قُمِ الَّيْلَ اِلَّا قَل۪يلاًۙ
Fiil cümlesidir. قُمِ sükun üzere mebni emir fiildir. Faili müstetir olup takdiri أنت ‘dir. الَّيْلَ zaman zarfı قُمِ fiiline mütealliktir. Nidanın cevabıdır. اِلَّا istisna edatıdır. قَل۪يلاًۙ müstesna olup fetha ile mansubdur.
İstisna; bir nesneyi, kişiyi veya hükmü istisna edatlarından biriyle cümledeki hükmün dışında tutmaktır.İstisnanın 3 unsuru vardır:
1. İstisna edatı: Cümlede kullanılan edatlardır.
2. Müstesna: İstisna edatından sonra gelen kelimedir. İstisna edilen, hariç tutulan kelimedir.
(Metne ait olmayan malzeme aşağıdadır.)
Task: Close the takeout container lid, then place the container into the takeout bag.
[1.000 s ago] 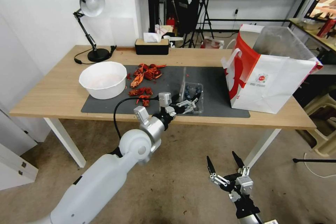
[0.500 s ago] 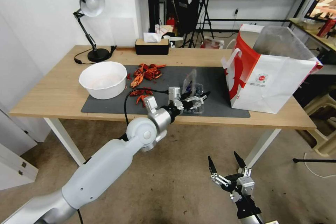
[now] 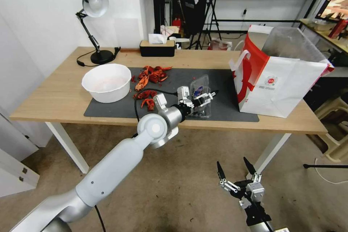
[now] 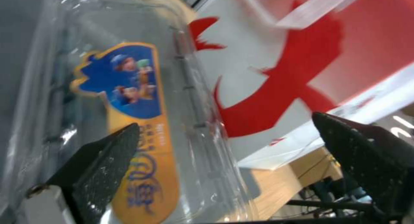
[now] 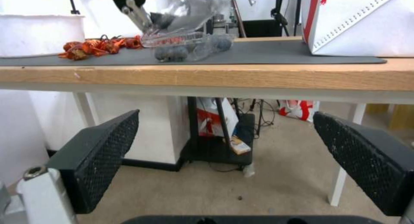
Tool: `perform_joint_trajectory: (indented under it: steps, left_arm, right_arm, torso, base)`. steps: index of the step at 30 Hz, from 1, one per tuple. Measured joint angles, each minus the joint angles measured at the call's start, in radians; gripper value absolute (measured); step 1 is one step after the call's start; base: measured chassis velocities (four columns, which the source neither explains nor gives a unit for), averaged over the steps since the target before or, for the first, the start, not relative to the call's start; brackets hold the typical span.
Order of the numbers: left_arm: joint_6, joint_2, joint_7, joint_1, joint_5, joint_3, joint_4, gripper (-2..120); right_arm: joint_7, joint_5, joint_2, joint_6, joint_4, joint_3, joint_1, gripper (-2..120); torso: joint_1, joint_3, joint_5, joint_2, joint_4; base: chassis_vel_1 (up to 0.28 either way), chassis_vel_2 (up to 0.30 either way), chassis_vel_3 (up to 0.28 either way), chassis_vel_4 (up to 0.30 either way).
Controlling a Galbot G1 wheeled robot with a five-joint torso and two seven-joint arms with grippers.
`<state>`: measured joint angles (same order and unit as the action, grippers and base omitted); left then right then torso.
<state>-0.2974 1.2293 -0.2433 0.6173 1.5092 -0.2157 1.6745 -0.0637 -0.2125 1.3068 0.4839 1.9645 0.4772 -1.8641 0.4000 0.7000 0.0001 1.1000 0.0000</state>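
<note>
The takeout container (image 3: 201,111) is a small clear clamshell with dark blueberries, sitting on the grey mat near the table's front edge; it also shows in the right wrist view (image 5: 190,46). Its lid (image 3: 200,87) leans half-raised over the base and carries a blue and orange label (image 4: 129,97). My left gripper (image 3: 205,97) is open at the lid, and one finger (image 4: 99,165) lies close against the clear plastic. The takeout bag (image 3: 279,79), white with a broad red stripe, stands open to the right of the container. My right gripper (image 3: 232,165) hangs open below table height.
A white bowl (image 3: 107,81) and red crayfish pieces (image 3: 150,74) lie on the left part of the mat (image 3: 119,107). A desk lamp (image 3: 95,25) and a tissue box (image 3: 157,48) stand at the back. Bare mat separates container and bag.
My left arm has reached forward and right. The lid has swung from upright to leaning over the base. The right arm has barely moved.
</note>
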Motion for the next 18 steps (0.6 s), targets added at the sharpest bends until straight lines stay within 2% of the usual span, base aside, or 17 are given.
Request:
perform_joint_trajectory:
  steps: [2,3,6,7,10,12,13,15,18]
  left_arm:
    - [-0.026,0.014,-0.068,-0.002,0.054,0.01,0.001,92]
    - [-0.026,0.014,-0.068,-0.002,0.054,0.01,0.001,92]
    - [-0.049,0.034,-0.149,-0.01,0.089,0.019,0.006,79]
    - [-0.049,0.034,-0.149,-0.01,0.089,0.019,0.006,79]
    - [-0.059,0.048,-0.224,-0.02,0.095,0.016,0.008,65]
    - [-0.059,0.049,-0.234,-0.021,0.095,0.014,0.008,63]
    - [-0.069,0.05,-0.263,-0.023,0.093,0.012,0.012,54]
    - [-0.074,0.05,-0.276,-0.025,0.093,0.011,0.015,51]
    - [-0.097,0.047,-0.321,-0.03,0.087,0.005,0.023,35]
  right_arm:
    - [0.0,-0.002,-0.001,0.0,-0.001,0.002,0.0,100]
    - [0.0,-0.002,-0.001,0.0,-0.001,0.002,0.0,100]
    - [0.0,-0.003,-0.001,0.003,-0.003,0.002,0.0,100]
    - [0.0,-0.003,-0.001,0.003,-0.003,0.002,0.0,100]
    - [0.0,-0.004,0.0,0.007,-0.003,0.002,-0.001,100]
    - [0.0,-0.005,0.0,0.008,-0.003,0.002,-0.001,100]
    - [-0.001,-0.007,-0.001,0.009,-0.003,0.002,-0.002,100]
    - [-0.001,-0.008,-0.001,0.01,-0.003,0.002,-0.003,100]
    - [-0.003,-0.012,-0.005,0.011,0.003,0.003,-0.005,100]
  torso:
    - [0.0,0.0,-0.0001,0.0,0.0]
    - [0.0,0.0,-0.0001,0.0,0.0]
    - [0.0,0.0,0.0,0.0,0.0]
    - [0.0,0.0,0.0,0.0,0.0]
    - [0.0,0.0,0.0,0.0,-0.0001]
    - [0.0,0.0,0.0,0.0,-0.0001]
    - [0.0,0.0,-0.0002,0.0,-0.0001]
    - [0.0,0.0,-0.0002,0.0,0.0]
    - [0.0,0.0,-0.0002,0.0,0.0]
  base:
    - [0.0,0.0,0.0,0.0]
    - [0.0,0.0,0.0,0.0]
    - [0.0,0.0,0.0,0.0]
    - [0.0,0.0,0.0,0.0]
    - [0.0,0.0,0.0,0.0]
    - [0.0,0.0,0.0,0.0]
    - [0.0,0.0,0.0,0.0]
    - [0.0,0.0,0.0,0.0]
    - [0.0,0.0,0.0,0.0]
3. Müstesna minh: İstisna edatından önce gelen kelimedir. Kendisinden bir şeyin hariç tutulduğu, genellikle çoğul olan bir kelimedir.
Müstesna minh;a) Ya birden fazla olmalı, b) Ya umumi manalı bir kelime olmalı,
(Bir ismin umumi manalı olması için nefy, nehy veya istifhamdan sonra nekre olarak gelmesi gerekir.) c) Ya kısımları bulunan müfred bir lafız olmalı.
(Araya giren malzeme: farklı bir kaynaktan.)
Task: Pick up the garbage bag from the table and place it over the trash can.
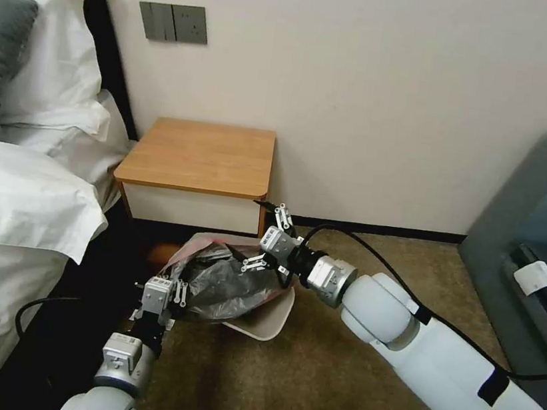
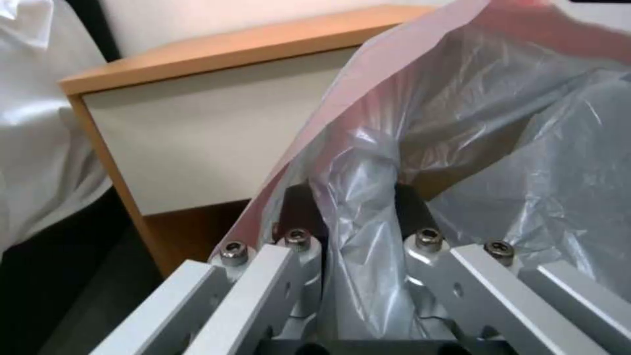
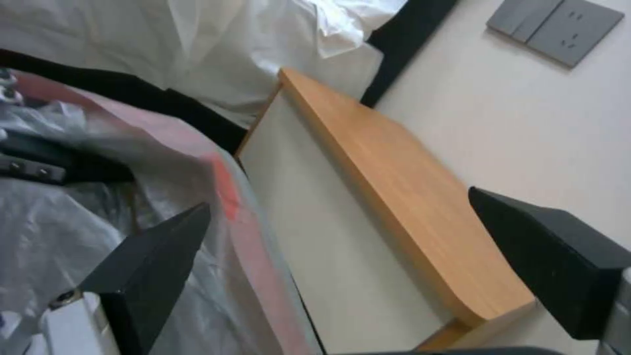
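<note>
In the head view the left arm comes up from the bottom edge, left of centre, and its gripper (image 1: 171, 292) points upward at the near left side of the garbage bag (image 1: 229, 286). The left wrist view shows this gripper (image 2: 352, 207) clamped on a twisted fold of the bag (image 2: 512, 148), the dark pads pressing the plastic from both sides.

The right arm enters from the lower right corner and stretches toward the centre of the frame. Its gripper (image 1: 268, 238) is at the far right side of the bag, in front of the table (image 1: 203, 155). Its fingers (image 3: 155, 261) are wide apart and hold nothing; one finger lies against the bag (image 3: 79, 207), the other is in the air near the table (image 3: 394, 187).

The bag is thin, grey and crinkled, with a pinkish-red band along its edge. It is bunched over the trash can (image 1: 272, 319), which stands on the carpet in front of the table. The near right part of the can's rim is uncovered.
</note>
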Robot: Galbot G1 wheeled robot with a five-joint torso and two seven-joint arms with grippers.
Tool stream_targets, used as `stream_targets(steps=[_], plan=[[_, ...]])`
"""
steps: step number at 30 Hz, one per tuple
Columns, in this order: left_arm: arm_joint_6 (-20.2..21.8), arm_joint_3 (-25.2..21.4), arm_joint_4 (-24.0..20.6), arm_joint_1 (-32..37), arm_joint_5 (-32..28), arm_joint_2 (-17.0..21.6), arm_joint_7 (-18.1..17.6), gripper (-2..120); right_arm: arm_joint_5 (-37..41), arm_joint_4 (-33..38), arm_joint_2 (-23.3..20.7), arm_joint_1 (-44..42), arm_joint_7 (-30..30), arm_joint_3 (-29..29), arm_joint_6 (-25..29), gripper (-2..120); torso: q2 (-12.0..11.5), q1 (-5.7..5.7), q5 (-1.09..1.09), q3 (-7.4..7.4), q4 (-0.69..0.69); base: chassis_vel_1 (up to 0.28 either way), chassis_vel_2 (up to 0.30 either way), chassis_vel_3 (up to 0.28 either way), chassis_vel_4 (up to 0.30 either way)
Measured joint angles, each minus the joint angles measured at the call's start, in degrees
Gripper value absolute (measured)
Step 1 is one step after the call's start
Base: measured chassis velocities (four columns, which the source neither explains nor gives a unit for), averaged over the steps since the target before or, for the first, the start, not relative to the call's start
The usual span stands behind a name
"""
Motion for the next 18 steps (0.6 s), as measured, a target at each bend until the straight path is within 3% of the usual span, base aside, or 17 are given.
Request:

(Kısımları bulunan müfred: Mesela sahifeleri olan kitap, saatleri olan gün, günleri olan hafta, ay, mevsim, mevsimleri olan sene, seneleri olan ömür… gibi isimlerdir.)
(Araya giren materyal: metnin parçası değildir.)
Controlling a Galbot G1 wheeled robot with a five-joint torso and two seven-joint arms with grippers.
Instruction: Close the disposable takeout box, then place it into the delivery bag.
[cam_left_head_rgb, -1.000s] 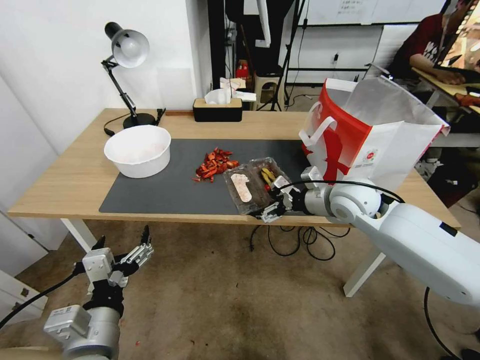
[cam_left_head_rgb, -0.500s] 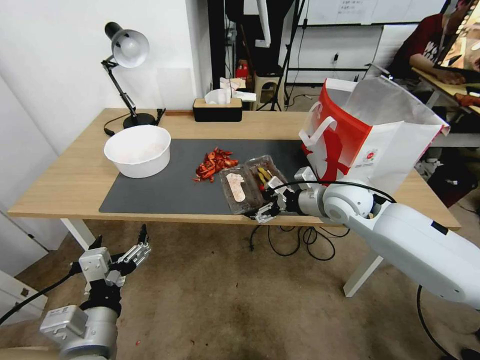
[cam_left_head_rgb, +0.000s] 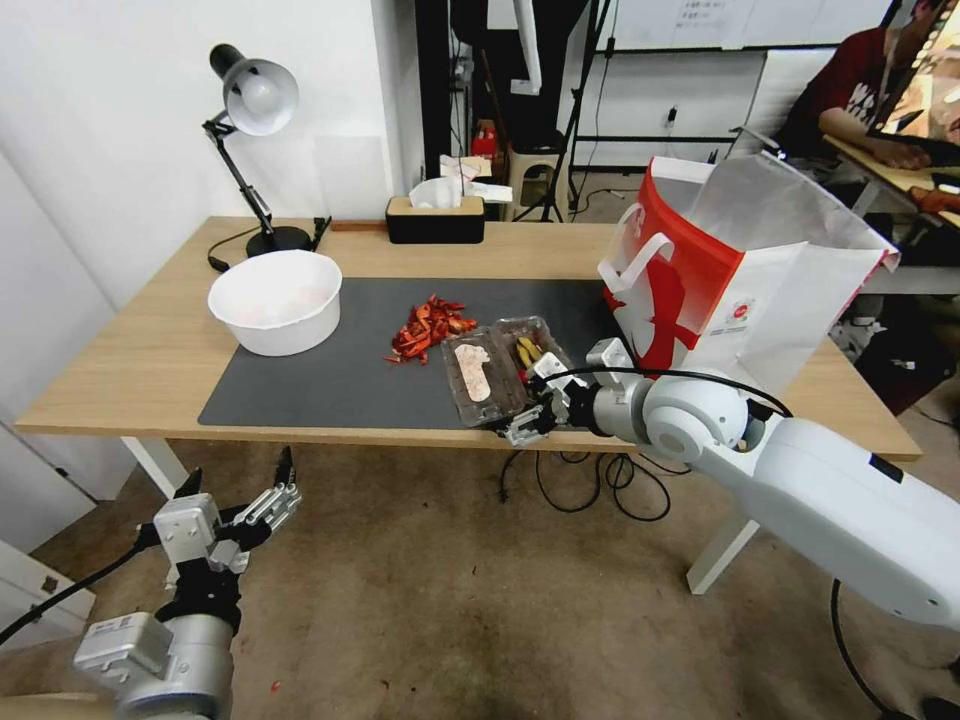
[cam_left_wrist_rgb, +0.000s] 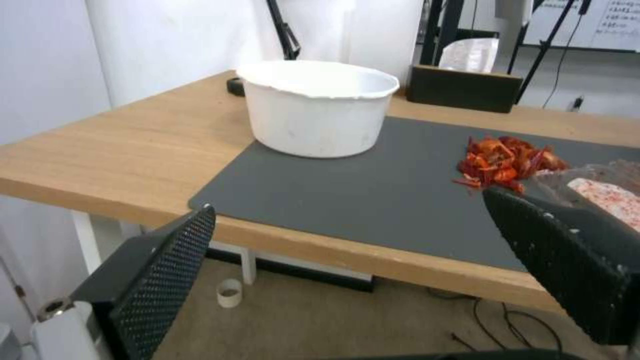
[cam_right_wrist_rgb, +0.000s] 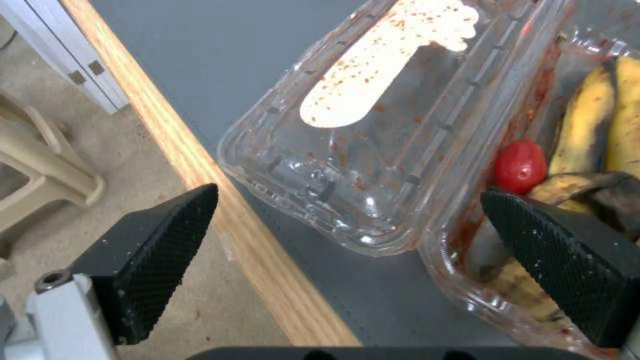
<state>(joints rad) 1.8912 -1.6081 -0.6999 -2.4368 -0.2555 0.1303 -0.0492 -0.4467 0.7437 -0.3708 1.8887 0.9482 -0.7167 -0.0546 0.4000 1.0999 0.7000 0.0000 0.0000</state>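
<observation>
Currently the takeout box (cam_left_head_rgb: 503, 366) lay open, both halves flat, on the grey mat (cam_left_head_rgb: 330, 375) near the desk's (cam_left_head_rgb: 130, 370) front edge, beside the delivery bag (cam_left_head_rgb: 745, 270). Right hand (cam_left_head_rgb: 533, 402) sat at the box's near edge, fingers spread wide, gripping nothing. Left hand (cam_left_head_rgb: 232, 500) hung below the desk, also open and empty.

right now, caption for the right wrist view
Open right claw hovering at the table edge over the open takeout box.
</observation>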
Müstesna istisna edatından hemen sonra gelen kelimedir. Ancak müstesna minh hemen önce gelen kelime olmayabilir. Müstesna mansubtur. Bununla birlikte istisna edatlarının türlerine göre farklı şekillerde îrablanabilir. Türkçeye “ama, ancak, -den başka, -sız, fakat, hariç, müstesna, yalnız, sadece” gibi kelimelerle tercüme edilir.İstisnanın kısımları 3’e ayrılır: 1. Muttasıl istisna 2. Munkatı’ istisna 3. Müferrağ istisna. (Arapça Dilbilgisi Ayetlerle Nahiv Bilgisi)
قُمِ الَّيْلَ اِلَّا قَل۪يلاًۙ
Ayet önceki ayetteki nidanın cevabıdır. Emir üslubunda talebî inşâî isnaddır. Fasıl sebebi, kemâl-i ittisâldir.
الَّيْلَ zaman zarfı قُمِ fiiline mütealliktir. اِلَّا istisnadır. قَل۪يلاً müstesnadır.
Bu ayet-i kerîmede قُمِ kelimesi namaz manasında kullanılmıştır. Namazın bir cüzü olan kıyam zikredilmiş, kül olan namaz murad edilmiştir. İşte bu tip mecaza mecaz-ı mürsel denir. (Fatma Serap Karamollaoğlu, Kur’an Işığında Belagat Dersleri Beyân İlmi)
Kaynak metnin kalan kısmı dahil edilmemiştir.